>>>

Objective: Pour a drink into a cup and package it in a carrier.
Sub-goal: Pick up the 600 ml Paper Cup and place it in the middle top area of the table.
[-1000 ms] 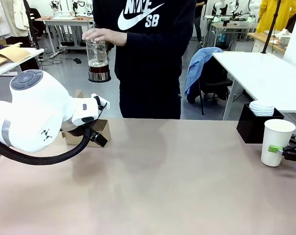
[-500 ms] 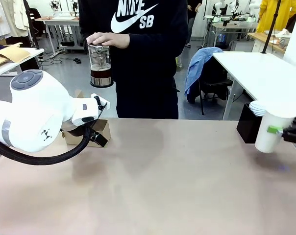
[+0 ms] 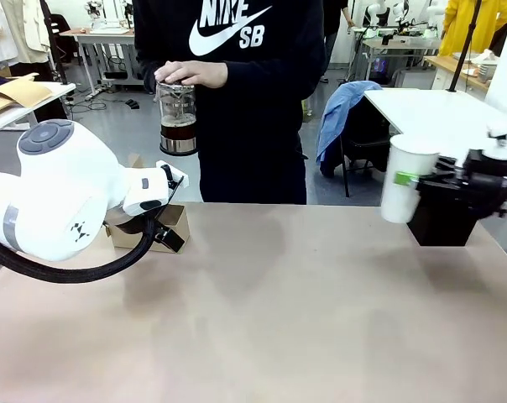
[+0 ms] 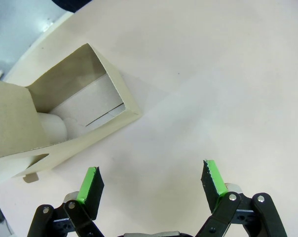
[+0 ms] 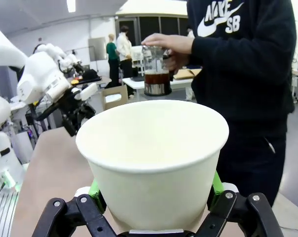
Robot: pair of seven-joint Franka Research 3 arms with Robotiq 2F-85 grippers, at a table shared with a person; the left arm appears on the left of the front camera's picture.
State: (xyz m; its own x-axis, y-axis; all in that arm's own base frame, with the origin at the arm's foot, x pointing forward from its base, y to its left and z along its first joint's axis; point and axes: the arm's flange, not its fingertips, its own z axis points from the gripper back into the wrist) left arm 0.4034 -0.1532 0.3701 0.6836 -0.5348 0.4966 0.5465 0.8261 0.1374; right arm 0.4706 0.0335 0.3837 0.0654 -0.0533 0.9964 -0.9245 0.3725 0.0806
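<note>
My right gripper [image 3: 415,179] is shut on the tall white cup [image 3: 404,176] and holds it upright in the air above the table's right side. In the right wrist view the cup [image 5: 154,153] sits between the green pads [image 5: 94,188], its mouth open and no liquid showing inside. Across the table a person's hands hold the glass jug [image 3: 178,117] with the dark drink [image 5: 156,79] at chest height. The brown carrier [image 4: 65,123] lies on the table just ahead of my left gripper [image 4: 151,180], which is open and holds nothing. The left arm [image 3: 69,201] hides most of the carrier [image 3: 174,220].
A black box [image 3: 442,220] stands on the table's right side, under the right arm. Beyond the table at the right are a white table [image 3: 446,117] and a chair draped with blue cloth [image 3: 346,109]. The person [image 3: 253,101] stands at the far edge.
The right gripper has lifted the cup off the table and carried it up and to the left. The person has lowered the jug slightly. The left arm has not moved.
</note>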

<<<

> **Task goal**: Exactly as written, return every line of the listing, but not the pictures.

> **Solution**:
Objective: Pour a drink into a cup and package it in a carrier.
Sub-goal: Pick up the 600 ml Paper Cup and place it in the middle top area of the table.
[-1000 ms] 
[-500 ms] 
[+0 ms] 
[+0 ms] 
[+0 ms] 
Robot: pair of seven-joint Franka Research 3 arms with Robotiq 2F-85 grippers, at a table shared with a person; the left arm appears on the left of the front camera's picture.
State: (xyz m; its own x-axis, y-axis; all in that arm's own base frame, with the origin at the arm's foot, x pointing forward from its base, y to its left and z along its first joint's axis; point and axes: the arm's flange, not its fingertips, its own z axis points from the gripper back into the wrist) left arm 0.4034 -0.1532 0.3701 0.6836 -0.5348 0.4966 0.5465 0.8261 0.1374; right arm 0.4706 0.0335 0.3837 0.0654 -0.0533 0.9964 -0.9245 0.3725 0.0806
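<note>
My right gripper [image 3: 415,179] is shut on the tall white cup [image 3: 404,176] and holds it upright in the air above the table's right side. In the right wrist view the cup [image 5: 154,153] sits between the green pads [image 5: 94,188], its mouth open and no liquid showing inside. Across the table a person's hands hold the glass jug [image 3: 178,117] with the dark drink [image 5: 156,79] at chest height. The brown carrier [image 4: 65,123] lies on the table just ahead of my left gripper [image 4: 151,180], which is open and holds nothing. The left arm [image 3: 69,201] hides most of the carrier [image 3: 174,220].
A black box [image 3: 442,220] stands on the table's right side, under the right arm. Beyond the table at the right are a white table [image 3: 446,117] and a chair draped with blue cloth [image 3: 346,109]. The person [image 3: 253,101] stands at the far edge.
The right gripper has lifted the cup off the table and carried it up and to the left. The person has lowered the jug slightly. The left arm has not moved.
</note>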

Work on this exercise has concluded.